Non, que personne n'accuse la pauvreté d'être la cause de maux sans nombre; ce serait démentir Jésus-Christ qui la déclare, au contraire, la perfection de la vertu, quand il dit : « Si vous voulez être parfait ».... Il l'a proclamé par ses paroles, il l'a montré par ses exemples, il l'a enseigné par ses disciples. Encore une fois, embrassons la pauvreté : car elle est un grand bien pour les vrais sages. Peut-être déjà me comprend-on parmi mes chers auditeurs, et j'ose croire que plusieurs m'applaudissent. En effet, la grande maladie chez la plupart des hommes est là : telle est la tyrannie de cette passion de l'argent, qu'ils n'auraient pas même le courage de le refuser en paroles, et qu'il est pour eux comme une religion et un dieu. Loin de vous ce malheur, âmes chrétiennes! Sachez que rien n'est riche (532) comme celui qui volontairement et de grand coeur choisit la pauvreté. Est-ce possible? oui, et j'affirme même, si vous voulez, que celui qui choisit cette pauvreté volontaire est plus riche qu'un roi. Car celui-ci a de nombreux besoins, des ennuis, des craintes, par exemple, pour ses convois militaires qui peuvent manquer; celui-là, au contraire, jouit d'une quiétude parfaite, et loin d'éprouver mille craintes, n'en garde aucune. Or, dites-moi, quel est le vrai riche, de celui qui chaque jour est inquiet, qui pense, qui s'étudie à amasser encore et toujours, et qui craint de manquer un jour; ou de celui qui n'amasse rien, à qui tout suffit et abonde, qui n'éprouve aucun besoin, car la vertu et la crainte de Dieu, et non l'argent, donnent une sainte confiance? L'or possède même le privilège de vous asservir. « Les cadeaux et les présents », dit l'Ecriture, « aveuglent les yeux des sages; ils sont dans leurs bouches comme un frein qui empêche leurs arrêts et leurs réprimandes ». (Ecclés. XX, 31.)
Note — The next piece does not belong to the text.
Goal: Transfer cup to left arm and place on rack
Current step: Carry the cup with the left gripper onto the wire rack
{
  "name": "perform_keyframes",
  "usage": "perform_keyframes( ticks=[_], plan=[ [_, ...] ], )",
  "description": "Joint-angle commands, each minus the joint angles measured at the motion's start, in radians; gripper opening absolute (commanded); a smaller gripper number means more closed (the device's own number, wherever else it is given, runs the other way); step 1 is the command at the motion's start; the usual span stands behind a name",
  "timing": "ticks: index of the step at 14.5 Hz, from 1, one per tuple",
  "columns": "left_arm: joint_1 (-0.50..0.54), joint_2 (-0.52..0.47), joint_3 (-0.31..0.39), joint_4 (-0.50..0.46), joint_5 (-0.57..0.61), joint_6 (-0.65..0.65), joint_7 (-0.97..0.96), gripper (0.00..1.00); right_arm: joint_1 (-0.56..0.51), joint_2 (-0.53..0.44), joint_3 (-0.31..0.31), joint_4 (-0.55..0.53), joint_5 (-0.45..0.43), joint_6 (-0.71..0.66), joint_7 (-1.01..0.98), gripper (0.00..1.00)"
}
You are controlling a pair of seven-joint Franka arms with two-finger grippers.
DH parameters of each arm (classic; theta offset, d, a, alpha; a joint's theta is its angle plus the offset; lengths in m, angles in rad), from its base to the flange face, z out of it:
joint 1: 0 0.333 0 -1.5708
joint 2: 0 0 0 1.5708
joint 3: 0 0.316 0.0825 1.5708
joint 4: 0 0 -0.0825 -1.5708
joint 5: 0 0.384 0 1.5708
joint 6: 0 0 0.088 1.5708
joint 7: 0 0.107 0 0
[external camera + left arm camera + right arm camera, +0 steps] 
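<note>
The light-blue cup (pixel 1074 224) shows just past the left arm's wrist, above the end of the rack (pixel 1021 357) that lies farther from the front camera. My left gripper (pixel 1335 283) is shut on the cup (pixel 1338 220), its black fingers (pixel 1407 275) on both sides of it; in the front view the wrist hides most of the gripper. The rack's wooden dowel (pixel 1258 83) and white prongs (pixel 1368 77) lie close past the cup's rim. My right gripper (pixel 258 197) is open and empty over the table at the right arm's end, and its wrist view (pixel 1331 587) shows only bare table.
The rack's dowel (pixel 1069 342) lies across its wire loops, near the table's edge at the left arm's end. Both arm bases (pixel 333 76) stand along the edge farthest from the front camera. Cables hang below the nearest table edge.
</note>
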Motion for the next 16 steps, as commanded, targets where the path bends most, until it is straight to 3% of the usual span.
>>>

Considérez comment Pierre, ce noble indigent, punit le riche Ananie. Car celui-ci n'était-il pas riche ; et celui-là, pauvre? Or, écoutez-le parlant avec autorité et disant : « Est-ce bien à tel prix que vous avez vendu votre champ? » et l'autre humblement. répond : « Oui, c'est à ce prix! » (Act. V, 10.) — Mais, dites-vous, qui me donnera d'arriver à la hauteur de Pierre? — Vous pouvez être aussi grand que Pierre, si vous voulez vous dépouiller de tout ce que vous avez. Semez, donnez aux pauvres, suivez Jésus, et vous serez un autre Pierre. — Mais comment? car (me dites-vous) il a fait des miracles. — Est-ce donc là, répondez-moi, ce qui a rendu cet apôtre admirable; et n'est-ce pas plutôt la pleine confiance qu'il a gagnée auprès de Dieu par la sainteté de sa vie? N'entendez-vous donc pas Jésus-Christ déclarer « Ne votas réjouissez pas de ce que les démons vous obéissent; si vous voulez être parfaits, vendez ce que vous avez et donnez-le aux pauvres, et vous aurez un trésor dans les cieux? » (Matth. XIX, 20.) Ecoutez ce que dit Pierre lui-même : « Je n'ai ni or ni argent; mais ce que j'ai, je te le donne »..(Act. III, 6.) Ceci, voyez-vous, on ne l'a point, quand on a l'or et l'argent. — Mais, répondez-vous , bien des gens n'ont ni le don de Pierre, ni ceux de la fortune! — C'est qu'ils ne sont pas pauvres de leur gré; car tout pauvre vraiment volontaire, possède tous lesbiens. Encore qu'il ne ressuscite point les morts, encore qu'il ne redresse point les boiteux, il possède, et ce don vaut mieux que ceux du thaumaturge, il possède la confiance en Dieu. De tels pauvres entendront au grand jour ce bienheureux arrêt « Venez, les bénis de mon Père ! (Se peut-il quelque chose de meilleur?) Possédez le royaume qui vous a été préparé dès la création du monde. Car j'ai eu faim, et vous m'avez donné à manger; j'ai eu soif, et vous m'avez donné à boire; j'étais étranger, et vous m'avez recueilli; j'étais nu, et vous m'avez habillé ; j'étais malade et en prison, et vous m'avez visité. Possédez le royaume qui vous a été préparé dès la création du monde ». (Matth. XXV, 34-36.) Fuyons donc l'avarice et la cupidité, pour gagner le royaume des cieux. Nourrissons les pauvres, afin de nourrir Jésus-Christ, et de devenir les cohéritiers de ce Sauveur Jésus, Notre-Seigneur, avec lequel soient au Père et au Saint-Esprit, gloire, puissance, honneur, maintenant et toujours, et dans les siècles des siècles. Ainsi soit-il.